▶ [Your objective]:
Work out how many lines in the listing below carry the word "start". Give that number alone.
BEGIN Input data
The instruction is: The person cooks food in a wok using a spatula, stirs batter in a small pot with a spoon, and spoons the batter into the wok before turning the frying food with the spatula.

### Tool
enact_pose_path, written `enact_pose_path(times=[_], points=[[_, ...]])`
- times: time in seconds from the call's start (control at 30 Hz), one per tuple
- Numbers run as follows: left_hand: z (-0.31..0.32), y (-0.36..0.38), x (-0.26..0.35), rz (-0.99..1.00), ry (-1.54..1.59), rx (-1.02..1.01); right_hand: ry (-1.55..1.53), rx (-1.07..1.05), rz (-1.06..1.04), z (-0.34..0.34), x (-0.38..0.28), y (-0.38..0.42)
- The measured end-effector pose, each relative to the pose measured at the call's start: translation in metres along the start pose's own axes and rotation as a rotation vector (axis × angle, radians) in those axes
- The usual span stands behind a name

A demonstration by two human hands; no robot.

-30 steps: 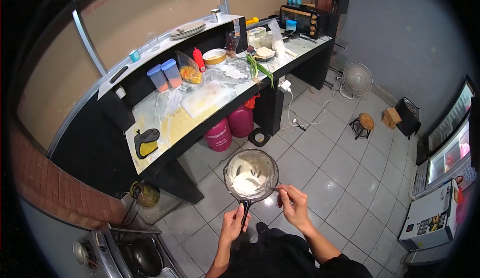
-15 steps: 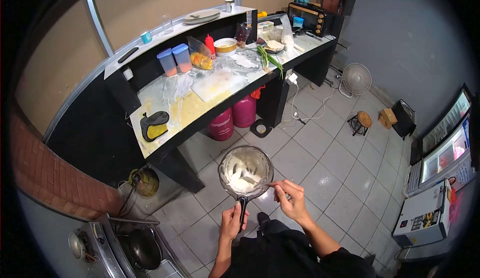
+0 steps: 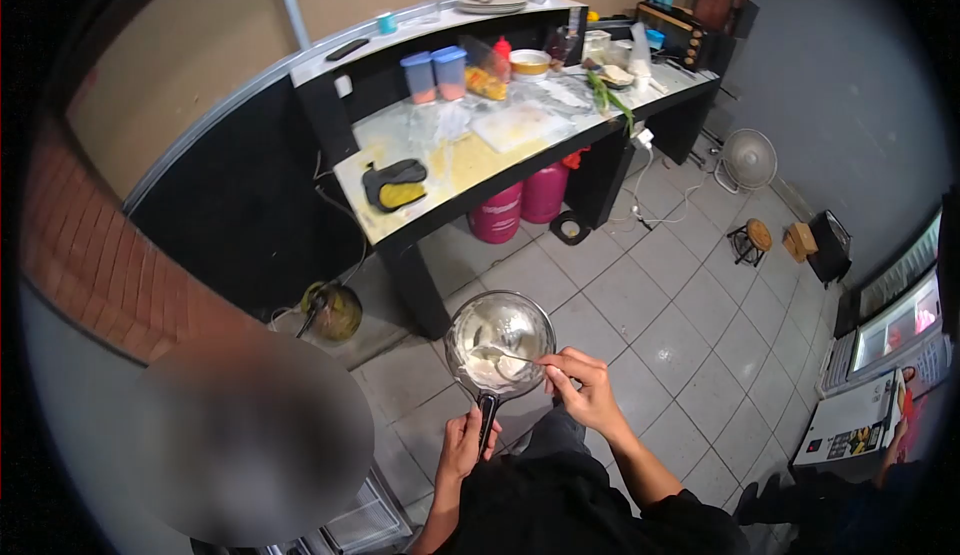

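Note:
A metal saucepan [image 3: 528, 317] with a black handle [image 3: 487, 407] is held in front of my body, above the tiled floor. My left hand [image 3: 464, 443] is wrapped around that handle from below. Inside the pan lies a whitish, pasty mixture [image 3: 497, 371], with smears up the wall. My right hand [image 3: 582, 385] pinches the thin handle of a spoon [image 3: 494, 353], whose bowl end dips into the mixture.
Ahead stands a counter [image 3: 520, 162] with a white cutting board [image 3: 522, 131], blue-lidded containers [image 3: 434, 77] and green onions [image 3: 610, 97]. Pink gas cylinders [image 3: 497, 217] sit below. A blurred round patch [image 3: 255, 440] covers the lower left. Another person's arm [image 3: 887, 460] shows at lower right.
My view has turned left, so the counter sits further right. The spoon has shifted left in the pan. A blurred patch now hides the stove, and another person has appeared at lower right.

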State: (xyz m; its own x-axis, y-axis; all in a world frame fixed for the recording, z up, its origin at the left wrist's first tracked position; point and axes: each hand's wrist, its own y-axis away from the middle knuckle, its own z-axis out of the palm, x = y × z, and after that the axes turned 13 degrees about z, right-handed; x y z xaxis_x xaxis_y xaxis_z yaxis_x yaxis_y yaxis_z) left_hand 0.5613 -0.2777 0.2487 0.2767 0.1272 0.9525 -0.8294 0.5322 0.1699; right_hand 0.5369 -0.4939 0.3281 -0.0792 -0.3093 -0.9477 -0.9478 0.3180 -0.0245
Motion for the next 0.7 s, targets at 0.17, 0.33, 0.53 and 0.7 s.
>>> enact_pose_path(times=[0.17, 0.33, 0.53, 0.7], points=[[-0.048, 0.058, 0.000, 0.013, 0.014, 0.142, -0.054, -0.098, -0.016, 0.054, -0.019, 0.024], [-0.083, 0.122, 0.006, 0.092, -0.003, 0.313, -0.112, -0.218, -0.120, 0.112, -0.041, 0.031], [-0.097, 0.215, -0.008, 0.189, 0.040, 0.698, -0.117, -0.734, -0.113, 0.202, -0.044, 0.049], [-0.084, 0.300, -0.049, 0.270, 0.108, 1.030, -0.126, -1.094, -0.207, 0.287, -0.074, 0.087]])
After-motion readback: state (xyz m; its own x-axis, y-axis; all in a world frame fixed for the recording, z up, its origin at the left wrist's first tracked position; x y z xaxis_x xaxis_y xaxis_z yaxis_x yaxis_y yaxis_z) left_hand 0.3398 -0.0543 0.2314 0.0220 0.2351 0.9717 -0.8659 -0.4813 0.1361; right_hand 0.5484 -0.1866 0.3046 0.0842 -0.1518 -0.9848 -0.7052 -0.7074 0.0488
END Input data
▶ [Problem solution]:
2